WHAT IS REQUIRED: Repeat only the lines below that run from the line with "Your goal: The" to the line with "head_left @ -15", ends included; skip every picture.

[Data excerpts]
▶

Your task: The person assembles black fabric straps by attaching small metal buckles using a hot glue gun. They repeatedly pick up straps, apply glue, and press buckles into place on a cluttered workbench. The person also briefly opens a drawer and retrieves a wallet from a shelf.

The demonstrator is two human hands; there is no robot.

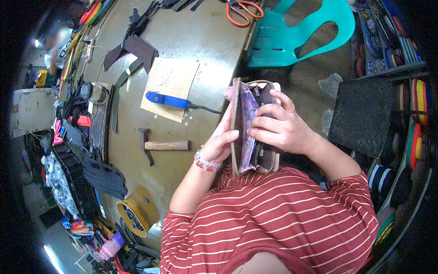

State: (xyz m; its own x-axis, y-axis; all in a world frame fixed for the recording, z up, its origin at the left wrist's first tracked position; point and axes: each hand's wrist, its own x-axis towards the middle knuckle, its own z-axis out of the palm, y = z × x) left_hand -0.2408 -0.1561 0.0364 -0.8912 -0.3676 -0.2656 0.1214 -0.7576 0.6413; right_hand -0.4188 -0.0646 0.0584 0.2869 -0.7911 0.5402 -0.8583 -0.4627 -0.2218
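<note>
A pink zip wallet (235, 157) is spread open in front of my chest, its brass zipper teeth running along both edges. My left hand (221, 139) grips the wallet's left side, thumb over the edge; a beaded bracelet circles that wrist. My right hand (285, 125) has its fingers bent over the right side and into the wallet, and its thumb is hidden. Those fingertips touch or lie close to purple paper notes (249, 102) standing in a compartment. Whether they pinch a note, I cannot tell. Dark inner pockets show beside the notes.
On the table (182, 50) lie a hammer (166, 145), a blue corded tool (167, 100) on tan board (164, 75), orange-handled scissors (244, 13) and dark strips (141, 50). A yellow tape roll (125, 214) stands nearer. A teal chair (269, 45) is beyond; shelves (388, 68) line the right.
</note>
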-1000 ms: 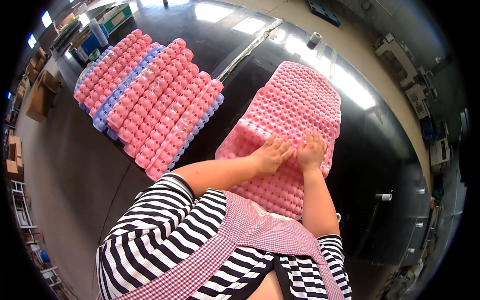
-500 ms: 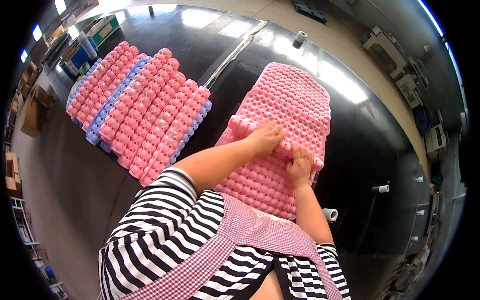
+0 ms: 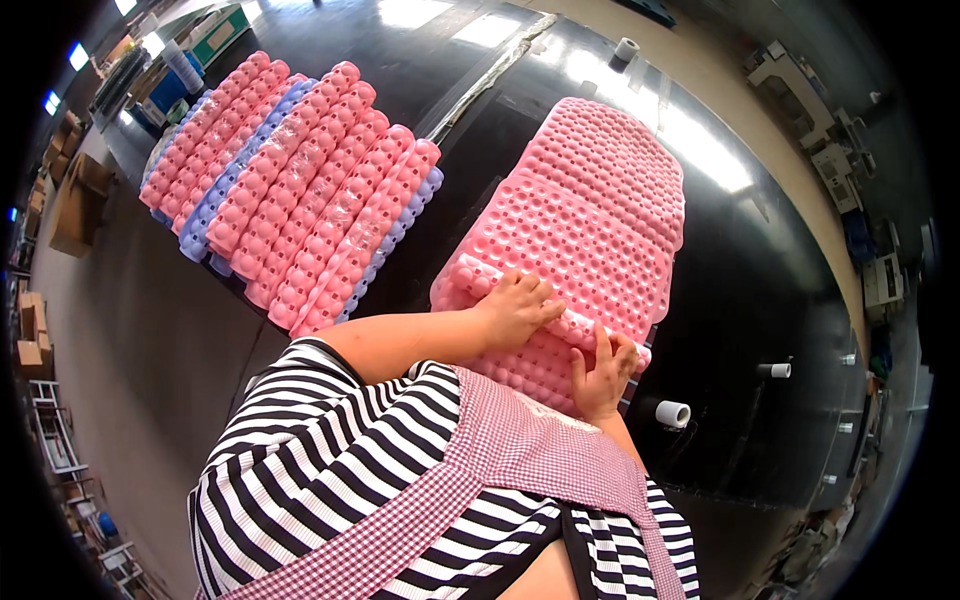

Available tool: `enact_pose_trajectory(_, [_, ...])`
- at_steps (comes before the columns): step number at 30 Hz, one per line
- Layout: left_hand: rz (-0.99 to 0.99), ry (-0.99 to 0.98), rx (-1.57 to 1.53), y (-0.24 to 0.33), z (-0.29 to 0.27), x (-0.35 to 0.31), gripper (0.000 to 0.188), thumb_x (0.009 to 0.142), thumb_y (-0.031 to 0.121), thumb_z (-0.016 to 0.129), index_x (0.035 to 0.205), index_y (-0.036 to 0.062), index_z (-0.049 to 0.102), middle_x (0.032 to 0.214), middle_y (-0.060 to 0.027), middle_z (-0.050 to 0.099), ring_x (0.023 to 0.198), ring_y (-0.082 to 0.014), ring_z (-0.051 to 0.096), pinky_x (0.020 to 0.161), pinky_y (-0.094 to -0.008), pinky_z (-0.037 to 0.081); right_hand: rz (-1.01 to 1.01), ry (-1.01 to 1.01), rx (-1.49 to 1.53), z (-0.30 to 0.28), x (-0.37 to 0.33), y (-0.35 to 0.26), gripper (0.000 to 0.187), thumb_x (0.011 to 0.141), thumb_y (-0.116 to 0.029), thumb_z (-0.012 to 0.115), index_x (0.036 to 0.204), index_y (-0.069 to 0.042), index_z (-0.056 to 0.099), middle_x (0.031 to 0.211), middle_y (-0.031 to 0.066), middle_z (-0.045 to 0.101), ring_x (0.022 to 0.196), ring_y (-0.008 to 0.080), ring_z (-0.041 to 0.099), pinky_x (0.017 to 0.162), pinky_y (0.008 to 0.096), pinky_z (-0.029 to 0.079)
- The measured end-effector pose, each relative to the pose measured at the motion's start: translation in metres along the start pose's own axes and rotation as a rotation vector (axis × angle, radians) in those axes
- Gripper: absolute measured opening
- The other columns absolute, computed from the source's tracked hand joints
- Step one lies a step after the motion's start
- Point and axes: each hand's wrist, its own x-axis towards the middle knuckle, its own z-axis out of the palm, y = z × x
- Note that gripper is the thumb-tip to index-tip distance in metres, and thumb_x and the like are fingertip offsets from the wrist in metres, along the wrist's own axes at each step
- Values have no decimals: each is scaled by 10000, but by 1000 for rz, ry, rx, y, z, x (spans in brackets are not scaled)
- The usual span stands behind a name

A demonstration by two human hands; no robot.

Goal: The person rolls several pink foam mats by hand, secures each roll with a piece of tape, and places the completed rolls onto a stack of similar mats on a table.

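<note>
A pink bubbled bath mat lies stretched away from me on the black table, its surface full of rounded bumps and small holes. Across its near part runs a thin rolled edge. My left hand is closed over the left and middle of this roll, fingers curled on top. Toward its right end, my right hand grips the roll with the thumb set apart on the near side. More pink bumpy mat shows beneath the roll, close to my apron; whether it is a separate mat I cannot tell.
Rolled pink mats and blue-violet mats sit side by side at the left of the black table. White tube ends show at the right. A cardboard box stands beyond the left edge; sewing machines stand far right.
Both hands and the rolled edge have come nearer to my body. More of the mat's flat surface shows beyond the roll, and less in front of it. The view has shifted slightly.
</note>
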Motion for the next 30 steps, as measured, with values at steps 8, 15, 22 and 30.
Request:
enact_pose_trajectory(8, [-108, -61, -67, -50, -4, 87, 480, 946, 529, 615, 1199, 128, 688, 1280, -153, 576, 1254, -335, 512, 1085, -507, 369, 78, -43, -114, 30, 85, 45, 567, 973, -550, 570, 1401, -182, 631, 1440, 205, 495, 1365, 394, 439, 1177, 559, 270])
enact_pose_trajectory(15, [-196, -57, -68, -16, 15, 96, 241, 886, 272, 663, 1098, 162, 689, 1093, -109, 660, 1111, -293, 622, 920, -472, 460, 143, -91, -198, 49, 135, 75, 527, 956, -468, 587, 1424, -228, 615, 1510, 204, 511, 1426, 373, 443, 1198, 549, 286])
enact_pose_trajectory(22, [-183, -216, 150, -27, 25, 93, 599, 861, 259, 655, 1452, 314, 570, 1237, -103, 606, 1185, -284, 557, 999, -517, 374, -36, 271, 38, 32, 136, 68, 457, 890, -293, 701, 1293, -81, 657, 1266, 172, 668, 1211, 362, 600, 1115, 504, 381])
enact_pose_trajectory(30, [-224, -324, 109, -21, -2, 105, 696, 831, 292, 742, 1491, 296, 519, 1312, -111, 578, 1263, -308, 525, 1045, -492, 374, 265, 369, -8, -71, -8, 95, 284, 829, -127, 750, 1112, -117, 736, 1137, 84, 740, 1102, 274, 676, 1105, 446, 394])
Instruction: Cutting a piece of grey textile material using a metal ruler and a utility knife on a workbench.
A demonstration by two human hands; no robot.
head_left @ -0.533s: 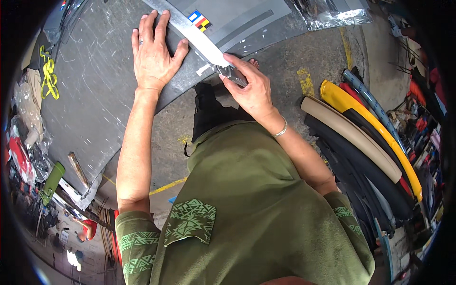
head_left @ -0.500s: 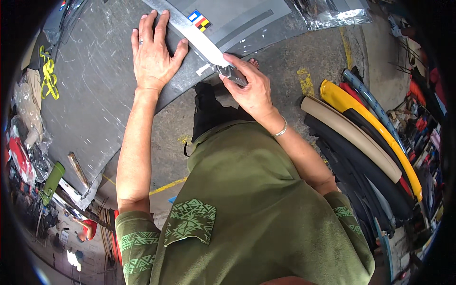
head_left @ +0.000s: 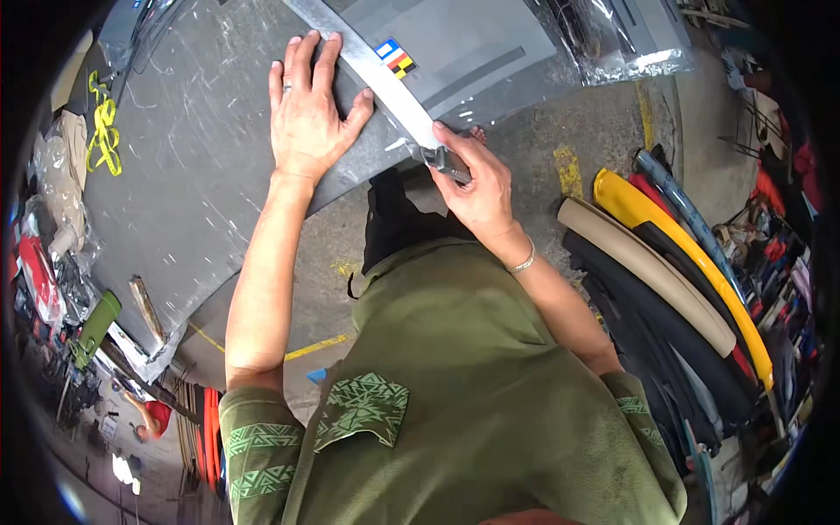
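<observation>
My left hand (head_left: 311,127) lies flat on the dark grey tabletop (head_left: 175,175), fingers stretched, with its fingertips at the left edge of a long metal straightedge (head_left: 385,83). My right hand (head_left: 481,188) is closed around a dark grey utility knife (head_left: 452,164) at the straightedge's near end, by the table's edge. Its index finger reaches along to the metal; the blade is too small to make out. On the right of the straightedge lies a smooth grey sheet (head_left: 455,39) bearing a small coloured flag patch (head_left: 395,58).
Rolls of material stand on the right, among them a beige roll (head_left: 647,276) and a yellow roll (head_left: 682,262). A yellow strap (head_left: 103,131) lies at the table's left. Clear plastic wrapping (head_left: 634,63) covers the far right corner. Another person (head_left: 156,418) is at lower left.
The whole view has shifted, so table and hands appear further right and lower. Against the straightedge, both hands keep nearly the same places, and the knife stays in my right hand.
</observation>
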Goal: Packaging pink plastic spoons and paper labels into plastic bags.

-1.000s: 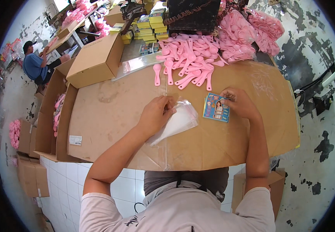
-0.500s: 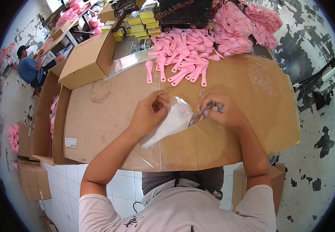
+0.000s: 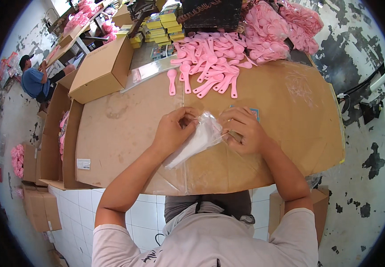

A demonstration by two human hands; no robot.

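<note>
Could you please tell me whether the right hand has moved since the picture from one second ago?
Yes: judged against the pink spoon pile, the right hand has moved leftward and slightly downward in view, now at the clear plastic bag.

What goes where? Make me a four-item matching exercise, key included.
1. Clear thin plastic packaging
2. Loose pink plastic spoons
3. White rectangular label
4. Blue printed card

A. Heaped before the black boxy object
B. Mostly hidden behind the right hand
C. Between left hand and right hand
D. At the left end of the brown cardboard surface

Pairs: 1-C, 2-A, 3-D, 4-B
</note>
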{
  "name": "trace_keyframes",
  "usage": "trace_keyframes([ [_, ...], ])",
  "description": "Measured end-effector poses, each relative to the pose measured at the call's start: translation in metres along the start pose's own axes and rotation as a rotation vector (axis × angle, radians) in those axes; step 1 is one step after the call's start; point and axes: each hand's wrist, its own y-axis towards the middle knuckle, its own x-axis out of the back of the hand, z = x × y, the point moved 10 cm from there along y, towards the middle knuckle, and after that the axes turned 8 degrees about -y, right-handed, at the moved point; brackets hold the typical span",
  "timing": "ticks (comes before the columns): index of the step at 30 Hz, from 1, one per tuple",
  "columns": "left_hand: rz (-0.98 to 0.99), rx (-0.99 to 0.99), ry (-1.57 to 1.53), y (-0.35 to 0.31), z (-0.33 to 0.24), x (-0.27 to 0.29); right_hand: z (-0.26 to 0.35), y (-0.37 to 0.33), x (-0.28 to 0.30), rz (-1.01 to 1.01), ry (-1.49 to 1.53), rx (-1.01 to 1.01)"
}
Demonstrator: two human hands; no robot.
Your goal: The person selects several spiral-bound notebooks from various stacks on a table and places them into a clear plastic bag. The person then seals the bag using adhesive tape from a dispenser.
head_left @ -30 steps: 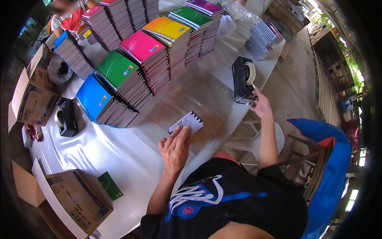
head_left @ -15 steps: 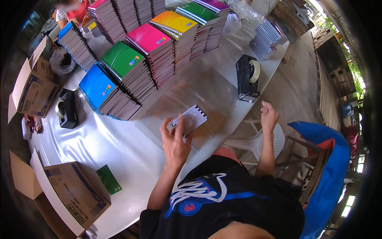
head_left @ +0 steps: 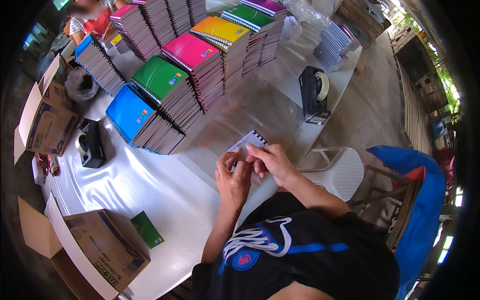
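Both hands meet over a small white spiral notebook (head_left: 246, 140) with black binding along one edge. It is tilted above the table, and shiny clear plastic seems to cover it. My left hand (head_left: 233, 181) grips its near left side with curled fingers. From the right, my right hand (head_left: 276, 163) comes in with thumb and fingers pinched together at the near edge; what lies between those fingertips is too small to make out. Beneath and beyond the hands, a clear plastic sheet (head_left: 270, 102) lies on the white table (head_left: 185, 215).
Tall stacks of spiral notebooks, with blue (head_left: 131, 114), green (head_left: 160, 79) and pink (head_left: 191, 51) tops, stand ahead. Black tape dispensers (head_left: 311, 92) sit on either side. Open cartons (head_left: 100, 245) are at left. A white stool (head_left: 345, 170) stands right; a person (head_left: 92, 22) sits across the table.
My right hand has come in from the far right to the notebook and pinches at its near edge. My left hand has kept its hold, with the notebook shifted slightly right.
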Motion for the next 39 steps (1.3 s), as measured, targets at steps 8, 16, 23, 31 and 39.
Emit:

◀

WRITTEN RESPONSE:
Your goal: The person selects several spiral-bound notebooks from various stacks on a table and places them into a clear plastic bag. The person then seals the bag using adhesive tape from a dispenser.
head_left @ -30 steps: 
head_left @ -15 steps: 

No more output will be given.